Re: Distributed storage.

Evgeniy Polyakov <johnpol@xxxxxxxxxxx> · Mon, 6 Aug 2007 12:25:35 +0400

On Sun, Aug 05, 2007 at 02:23:45PM -0700, Daniel Phillips (phillips@xxxxxxxxx) wrote:
> On Sunday 05 August 2007 08:08, Evgeniy Polyakov wrote:
> > If we are sleeping in memory pool, then we already do not have memory
> > to complete previous requests, so we are in trouble.
> 
> Not at all.  Any requests in flight are guaranteed to get the resources 
> they need to complete.  This is guaranteed by the combination of memory 
> reserve management and request queue throttling.  In logical terms, 
> reserve management plus queue throttling is necessary and sufficient to 
> prevent these deadlocks.  Conversely, the absence of either one allows 
> deadlock.

Only if you have two, which must be closely related to each other (i.e.
each request  must have network reserve big enough to store data).

> > This can work 
> > for devices which do not require additional allocations (like usual
> > local storage), but not for network connected ones.
> 
> It works for network devices too, and also for a fancy device like 
> ddsnap, which is the moral equivalent of a filesystem implemented in 
> user space.

With or without vm deadlock patches? I can not see how it can work, if
network does not have a reserve and there is not free memory completely.
If all systems have reserve then yes, it works good.

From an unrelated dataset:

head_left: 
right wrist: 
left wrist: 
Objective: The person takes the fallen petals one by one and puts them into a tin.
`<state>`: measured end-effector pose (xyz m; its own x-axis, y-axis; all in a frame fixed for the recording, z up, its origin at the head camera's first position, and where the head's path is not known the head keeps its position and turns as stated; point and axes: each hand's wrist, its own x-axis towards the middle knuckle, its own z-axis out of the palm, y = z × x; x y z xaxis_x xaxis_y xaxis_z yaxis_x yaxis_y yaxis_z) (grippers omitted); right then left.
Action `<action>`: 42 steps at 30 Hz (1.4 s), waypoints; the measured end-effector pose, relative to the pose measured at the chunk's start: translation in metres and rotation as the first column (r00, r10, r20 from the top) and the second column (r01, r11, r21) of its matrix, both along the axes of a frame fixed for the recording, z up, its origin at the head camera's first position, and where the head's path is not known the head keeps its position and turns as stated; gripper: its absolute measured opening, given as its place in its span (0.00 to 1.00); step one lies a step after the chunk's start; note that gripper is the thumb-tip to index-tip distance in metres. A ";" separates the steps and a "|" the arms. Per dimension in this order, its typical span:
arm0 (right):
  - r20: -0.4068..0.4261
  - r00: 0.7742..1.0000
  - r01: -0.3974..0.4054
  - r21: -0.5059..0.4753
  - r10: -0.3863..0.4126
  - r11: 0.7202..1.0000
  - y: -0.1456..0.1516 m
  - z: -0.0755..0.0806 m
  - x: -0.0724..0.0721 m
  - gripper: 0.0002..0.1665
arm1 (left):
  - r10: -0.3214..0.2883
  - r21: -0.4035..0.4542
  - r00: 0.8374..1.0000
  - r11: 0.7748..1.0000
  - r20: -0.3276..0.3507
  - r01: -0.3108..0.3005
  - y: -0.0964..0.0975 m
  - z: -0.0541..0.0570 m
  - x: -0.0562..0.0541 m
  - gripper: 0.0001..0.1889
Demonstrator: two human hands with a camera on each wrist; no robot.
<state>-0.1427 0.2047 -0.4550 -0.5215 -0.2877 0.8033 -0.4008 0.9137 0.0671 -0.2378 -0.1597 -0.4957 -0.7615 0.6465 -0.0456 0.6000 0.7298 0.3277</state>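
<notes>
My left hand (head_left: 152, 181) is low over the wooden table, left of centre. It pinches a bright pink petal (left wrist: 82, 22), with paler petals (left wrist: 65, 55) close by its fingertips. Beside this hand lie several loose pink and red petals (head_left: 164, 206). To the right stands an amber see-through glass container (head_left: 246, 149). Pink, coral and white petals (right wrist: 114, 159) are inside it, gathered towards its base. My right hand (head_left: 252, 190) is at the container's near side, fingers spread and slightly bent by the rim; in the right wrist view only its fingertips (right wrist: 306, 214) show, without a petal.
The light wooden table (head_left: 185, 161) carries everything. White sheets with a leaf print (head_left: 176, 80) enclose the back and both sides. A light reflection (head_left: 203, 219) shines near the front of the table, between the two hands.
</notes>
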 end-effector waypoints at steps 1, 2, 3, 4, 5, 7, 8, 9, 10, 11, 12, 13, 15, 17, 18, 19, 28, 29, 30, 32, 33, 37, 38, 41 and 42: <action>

> > By default things will be like they are now, except additional
> > non-atomic increment and branch in generic_make_request() and
> > decrement and wake in bio_end_io()?
> 
> ->endio is called in interrupt context, so the accounting needs to be 
> atomic as far as I can see.

Actually we only care about if there is a place in the queue or not - so
it can be a flag. Actually non-atomic operations are ok, since having
plus/minus couple of requests in flight does not change the picture, but
allows not to introduce slow atomic operations in the fast path.

> We actually account the total number of bio pages in flight, otherwise 
> you would need to assume the largest possible bio and waste a huge 
> amount of reserve memory.  A counting semaphore works fine for this 
> purpose, with some slight inefficiency that is nigh on unmeasurable in 
> the block IO path.  What the semaphore does is make the patch small and 
> easy to understand, which is important at this point.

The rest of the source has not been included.